The FDA released a long 343 page document in which FDA scientists seemed to validate the aducanumab data, claiming the results being “highly persuasive” and demonstrating the “effectiveness of aducanumab” (page 57). Since the submission for aducanumab contained difficult data to interpret, with altered analyses, the FDA saw fit to round up an AdCom for further advise on the drug. The meeting was scheduled for Friday, November the 6th, two days after the positive briefing documents were released.
Tensions were high leading up to the day because if aducanumab gets approval as therapy for AD, it would become a multibillion-dollar drug. Even if associated with certain adverse events and only a proportion of those with AD were treated with aducanumab, it would still be seen as a golden ticket. The amount of people suffering and the lack of any current therapies to slow the disease progression would make aducanumab a blockbuster drug.
However, once the members of the AdCom came together, the overwhelming majority of the vote was against the efficacy of aducanumab for AD. In fact, 10/11 panel experts voted “NO” to the lone successful study being strong enough evidence of aducanumab effectiveness.
Though the FDA originally seemed in favor of aducanumab and now the AdCom is against it, it is still unclear whether it will be approved or not. Recall that the AdCom is just a recommendation and that the final decision will be left to the FDA. The FDA’s final decision date (called “PDUFA”) has been scheduled for March 7, 2021.

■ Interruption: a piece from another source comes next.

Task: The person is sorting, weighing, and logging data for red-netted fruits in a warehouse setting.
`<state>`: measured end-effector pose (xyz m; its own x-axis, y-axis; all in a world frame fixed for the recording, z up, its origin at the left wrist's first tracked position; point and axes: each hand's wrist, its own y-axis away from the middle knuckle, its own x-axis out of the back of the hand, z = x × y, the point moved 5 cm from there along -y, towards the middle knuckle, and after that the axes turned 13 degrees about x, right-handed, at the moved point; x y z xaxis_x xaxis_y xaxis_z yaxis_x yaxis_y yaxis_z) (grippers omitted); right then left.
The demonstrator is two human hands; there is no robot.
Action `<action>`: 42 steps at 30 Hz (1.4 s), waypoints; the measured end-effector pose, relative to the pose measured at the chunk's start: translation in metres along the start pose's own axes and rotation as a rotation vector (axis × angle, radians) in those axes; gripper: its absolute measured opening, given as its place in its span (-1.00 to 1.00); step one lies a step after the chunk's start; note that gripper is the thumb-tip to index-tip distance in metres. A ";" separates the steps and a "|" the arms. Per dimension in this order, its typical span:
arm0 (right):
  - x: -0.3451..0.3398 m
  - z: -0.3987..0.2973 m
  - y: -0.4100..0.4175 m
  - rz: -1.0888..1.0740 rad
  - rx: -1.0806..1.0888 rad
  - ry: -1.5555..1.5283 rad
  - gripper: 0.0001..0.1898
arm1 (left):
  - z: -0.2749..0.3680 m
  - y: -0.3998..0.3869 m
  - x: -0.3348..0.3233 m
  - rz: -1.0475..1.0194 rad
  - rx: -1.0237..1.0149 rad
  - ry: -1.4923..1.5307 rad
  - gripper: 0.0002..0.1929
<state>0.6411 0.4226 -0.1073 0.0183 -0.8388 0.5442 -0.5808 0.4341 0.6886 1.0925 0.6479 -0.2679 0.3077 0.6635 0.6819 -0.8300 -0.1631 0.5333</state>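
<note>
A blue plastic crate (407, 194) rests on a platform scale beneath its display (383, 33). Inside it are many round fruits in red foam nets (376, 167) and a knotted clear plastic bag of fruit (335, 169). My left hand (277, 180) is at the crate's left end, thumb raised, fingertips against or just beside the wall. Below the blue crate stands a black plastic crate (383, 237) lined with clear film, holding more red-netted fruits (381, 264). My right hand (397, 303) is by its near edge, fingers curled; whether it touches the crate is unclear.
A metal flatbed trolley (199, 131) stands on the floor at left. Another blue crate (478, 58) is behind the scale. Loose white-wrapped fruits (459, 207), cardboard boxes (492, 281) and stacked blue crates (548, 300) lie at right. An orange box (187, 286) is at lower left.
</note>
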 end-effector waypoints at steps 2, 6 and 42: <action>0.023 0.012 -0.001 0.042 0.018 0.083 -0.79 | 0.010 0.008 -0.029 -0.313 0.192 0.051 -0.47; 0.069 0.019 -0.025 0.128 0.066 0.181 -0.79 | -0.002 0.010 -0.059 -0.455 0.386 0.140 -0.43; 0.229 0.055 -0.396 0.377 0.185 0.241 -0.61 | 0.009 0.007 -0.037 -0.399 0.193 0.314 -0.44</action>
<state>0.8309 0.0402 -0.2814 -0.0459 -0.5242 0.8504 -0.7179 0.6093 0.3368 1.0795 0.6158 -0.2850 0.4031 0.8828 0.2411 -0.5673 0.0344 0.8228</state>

History Shows That Not All Hope Is Lost Post Negative AdCom
A similar situation was seen in 2016 with drug development company, Sarepta. Their drug, eteplirsen was developed for the treatment of Duchenne muscular dystrophy (DMD), a fatal muscle degenerative disease. Similar to AD, there was an urgent need for therapy against the disease. An AdCom meeting was organized and the panelists voted against eteplirsen for the treatment of DMD. The FDA made the final decision on September 19th, 2016 to approve eteplirsen as the first drug able to treat DMD. Exondys 51, the commercial name for eteplirsen, is on pace to do $450M in sales for 2020.
As you can see, the decision to approve a drug for market sale is not easy. There are years of research and contemplating involved. Although an AdCom is very beneficial as they provide expert advice on the data, ultimately, the final decision is left up to the FDA. As seen in the DMD example, the AdCom voted against eteplirsen but in the end, the FDA decided in favour of its approval. The question now is how the data given by Biogen and the recommendation provided by the AdCom will alter the decision of the FDA towards the approval or disproval of aducanumab. Judgment day is scheduled for March 2021.